Na podstawie książki Łazarewicza powstanie nie tylko film, ale też sztuka

Na początku 2018 roku na deskach Teatru Polonia Krystyny Jandy zostanie wystawiona sztuka oparta na książce „Żeby nie było śladów” Cezarego Łazarewicza. Reportaż o Grzegorzu Przemyku jest też podstawą filmu reżyserowanego przez Jana P. Matuszyńskiego.

Nad sztuką teatralną na podstawie książki Łazarewicza pracuje reżyser Piotr Ratajczak, dyrektor artystyczny Teatru Dramatycznego w Wałbrzychu. Spektakl ma być wystawiany w warszawskim Teatrze Polonia w 2018 roku.
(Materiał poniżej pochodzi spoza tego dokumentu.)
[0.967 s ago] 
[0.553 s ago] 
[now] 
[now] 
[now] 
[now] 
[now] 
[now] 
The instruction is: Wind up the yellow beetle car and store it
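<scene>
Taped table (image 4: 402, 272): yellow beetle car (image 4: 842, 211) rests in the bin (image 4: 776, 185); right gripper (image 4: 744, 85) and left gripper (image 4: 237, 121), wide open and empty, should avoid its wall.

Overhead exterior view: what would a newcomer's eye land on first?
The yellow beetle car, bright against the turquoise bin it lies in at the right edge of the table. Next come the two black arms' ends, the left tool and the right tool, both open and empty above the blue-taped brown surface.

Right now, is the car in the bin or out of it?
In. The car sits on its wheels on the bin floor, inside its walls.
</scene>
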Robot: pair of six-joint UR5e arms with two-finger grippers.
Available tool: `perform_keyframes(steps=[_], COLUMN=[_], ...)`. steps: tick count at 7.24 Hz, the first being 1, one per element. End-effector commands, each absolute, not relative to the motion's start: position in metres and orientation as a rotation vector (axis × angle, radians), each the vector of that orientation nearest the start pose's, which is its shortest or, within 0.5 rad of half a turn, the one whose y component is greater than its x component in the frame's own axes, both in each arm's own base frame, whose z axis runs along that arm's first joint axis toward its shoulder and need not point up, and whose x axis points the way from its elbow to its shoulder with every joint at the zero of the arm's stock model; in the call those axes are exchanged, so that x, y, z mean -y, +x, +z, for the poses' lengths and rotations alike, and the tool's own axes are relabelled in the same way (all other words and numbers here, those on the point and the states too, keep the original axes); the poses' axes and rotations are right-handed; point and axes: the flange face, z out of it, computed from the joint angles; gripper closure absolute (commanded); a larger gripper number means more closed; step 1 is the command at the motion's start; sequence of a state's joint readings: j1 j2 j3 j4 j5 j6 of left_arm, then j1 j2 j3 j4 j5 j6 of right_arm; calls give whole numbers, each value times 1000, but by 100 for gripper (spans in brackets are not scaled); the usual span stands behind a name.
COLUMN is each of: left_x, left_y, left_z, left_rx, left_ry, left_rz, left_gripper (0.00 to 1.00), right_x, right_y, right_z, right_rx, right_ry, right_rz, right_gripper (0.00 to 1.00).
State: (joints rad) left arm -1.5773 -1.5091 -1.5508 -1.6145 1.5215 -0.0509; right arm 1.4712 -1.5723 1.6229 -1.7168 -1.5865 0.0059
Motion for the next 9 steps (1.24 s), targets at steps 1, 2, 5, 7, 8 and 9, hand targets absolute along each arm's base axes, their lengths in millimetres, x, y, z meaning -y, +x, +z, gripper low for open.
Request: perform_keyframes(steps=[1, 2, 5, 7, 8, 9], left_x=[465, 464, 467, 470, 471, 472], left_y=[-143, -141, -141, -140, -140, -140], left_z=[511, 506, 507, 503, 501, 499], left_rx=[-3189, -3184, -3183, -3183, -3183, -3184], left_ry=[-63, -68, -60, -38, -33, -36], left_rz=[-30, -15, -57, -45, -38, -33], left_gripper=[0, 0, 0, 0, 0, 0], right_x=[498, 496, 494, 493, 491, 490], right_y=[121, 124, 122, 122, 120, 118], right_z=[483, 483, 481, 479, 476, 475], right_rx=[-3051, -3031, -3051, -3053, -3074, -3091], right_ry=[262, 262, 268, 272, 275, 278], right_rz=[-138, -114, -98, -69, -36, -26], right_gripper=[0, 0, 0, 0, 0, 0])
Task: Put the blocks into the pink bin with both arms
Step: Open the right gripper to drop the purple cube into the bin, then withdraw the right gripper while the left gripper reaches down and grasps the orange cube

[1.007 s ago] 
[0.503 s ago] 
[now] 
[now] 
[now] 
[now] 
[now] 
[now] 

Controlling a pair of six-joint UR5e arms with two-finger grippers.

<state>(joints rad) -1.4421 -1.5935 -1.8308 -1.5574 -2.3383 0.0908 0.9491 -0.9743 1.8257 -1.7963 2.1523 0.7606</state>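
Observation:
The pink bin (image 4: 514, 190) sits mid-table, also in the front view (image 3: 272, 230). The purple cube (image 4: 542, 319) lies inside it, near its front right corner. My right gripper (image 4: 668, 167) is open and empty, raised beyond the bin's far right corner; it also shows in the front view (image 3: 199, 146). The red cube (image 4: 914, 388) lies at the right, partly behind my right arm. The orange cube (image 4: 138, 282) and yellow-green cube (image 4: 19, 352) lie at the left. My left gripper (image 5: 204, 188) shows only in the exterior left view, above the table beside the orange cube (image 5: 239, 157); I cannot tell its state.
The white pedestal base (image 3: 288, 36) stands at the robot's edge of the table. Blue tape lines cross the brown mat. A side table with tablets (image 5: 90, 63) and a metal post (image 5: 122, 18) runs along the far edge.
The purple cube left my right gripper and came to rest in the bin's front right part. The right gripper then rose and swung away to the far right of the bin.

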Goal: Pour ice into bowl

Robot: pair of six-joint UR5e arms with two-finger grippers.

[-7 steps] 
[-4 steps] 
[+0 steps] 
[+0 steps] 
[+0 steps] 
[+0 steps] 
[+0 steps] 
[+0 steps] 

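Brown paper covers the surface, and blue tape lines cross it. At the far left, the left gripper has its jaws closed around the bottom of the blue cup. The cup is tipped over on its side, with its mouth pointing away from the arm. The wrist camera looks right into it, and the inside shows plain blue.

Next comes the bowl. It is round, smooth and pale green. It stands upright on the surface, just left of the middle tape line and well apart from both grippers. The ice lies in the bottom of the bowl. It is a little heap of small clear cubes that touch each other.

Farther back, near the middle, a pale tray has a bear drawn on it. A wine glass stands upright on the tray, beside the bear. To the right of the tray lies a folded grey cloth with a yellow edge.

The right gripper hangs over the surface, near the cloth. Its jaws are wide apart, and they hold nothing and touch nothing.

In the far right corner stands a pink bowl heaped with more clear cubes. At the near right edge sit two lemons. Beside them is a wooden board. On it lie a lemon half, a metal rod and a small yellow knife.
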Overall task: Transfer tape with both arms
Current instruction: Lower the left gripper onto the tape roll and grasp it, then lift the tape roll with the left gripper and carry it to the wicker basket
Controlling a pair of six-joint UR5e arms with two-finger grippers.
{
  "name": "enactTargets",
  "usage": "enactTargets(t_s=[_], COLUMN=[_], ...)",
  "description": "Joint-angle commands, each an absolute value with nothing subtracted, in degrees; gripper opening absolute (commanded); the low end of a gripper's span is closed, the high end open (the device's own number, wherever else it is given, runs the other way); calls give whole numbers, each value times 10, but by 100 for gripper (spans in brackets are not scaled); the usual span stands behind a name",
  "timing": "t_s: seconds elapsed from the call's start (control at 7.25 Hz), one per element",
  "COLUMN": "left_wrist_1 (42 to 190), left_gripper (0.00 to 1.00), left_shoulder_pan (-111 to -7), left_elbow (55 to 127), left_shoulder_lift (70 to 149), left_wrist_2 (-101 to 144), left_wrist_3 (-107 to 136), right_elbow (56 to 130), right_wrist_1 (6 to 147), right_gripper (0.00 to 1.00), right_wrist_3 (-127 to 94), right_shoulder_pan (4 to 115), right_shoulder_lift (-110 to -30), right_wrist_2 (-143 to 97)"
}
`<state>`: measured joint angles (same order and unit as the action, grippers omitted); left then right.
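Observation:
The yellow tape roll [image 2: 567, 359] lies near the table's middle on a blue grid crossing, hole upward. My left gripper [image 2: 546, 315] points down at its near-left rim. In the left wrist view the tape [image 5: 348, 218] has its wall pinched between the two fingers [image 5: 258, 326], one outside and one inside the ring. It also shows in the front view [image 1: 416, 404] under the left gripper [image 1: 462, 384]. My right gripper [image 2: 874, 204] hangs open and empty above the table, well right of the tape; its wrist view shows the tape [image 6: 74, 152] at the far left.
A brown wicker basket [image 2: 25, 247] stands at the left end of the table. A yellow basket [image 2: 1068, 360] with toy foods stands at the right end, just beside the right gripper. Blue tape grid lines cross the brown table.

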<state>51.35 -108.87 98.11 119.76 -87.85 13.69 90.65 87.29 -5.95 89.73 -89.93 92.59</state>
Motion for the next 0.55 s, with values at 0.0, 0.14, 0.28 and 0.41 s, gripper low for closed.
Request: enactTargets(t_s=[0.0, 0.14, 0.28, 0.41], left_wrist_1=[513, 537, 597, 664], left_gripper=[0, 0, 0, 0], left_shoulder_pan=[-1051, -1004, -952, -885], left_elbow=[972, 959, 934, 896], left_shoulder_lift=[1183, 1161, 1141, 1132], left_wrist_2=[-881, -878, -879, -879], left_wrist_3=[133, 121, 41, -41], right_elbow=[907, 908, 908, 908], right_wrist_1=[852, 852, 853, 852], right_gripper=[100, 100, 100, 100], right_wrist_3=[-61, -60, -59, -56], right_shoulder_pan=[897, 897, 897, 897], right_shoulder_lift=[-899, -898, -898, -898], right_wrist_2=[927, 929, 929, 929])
Z kolei w marcu 2018 roku ma być gotowy scenariusz filmu, który na podstawie książki „Żeby nie było śladów” pisze Kaja Krawczyk-Wnuk. Reżyserem będzie Jan P. Matuszyński, twórca „Ostatniej rodziny”, reżyser serialu HBO „Wataha”.

– A temat mojej książki miał nikogo nie zainteresować – ironizuje Cezary Łazarewicz, który tydzień temu odebrał Nagrodę Literacką Nike.

„Żeby nie było śladów” Wydawnictwa Czarne to reportaż o jednej z najgłośniejszych zbrodni lat osiemdziesiątych w PRL – pobicia na śmierć przez milicjantów maturzysty Grzegorza Przemyka.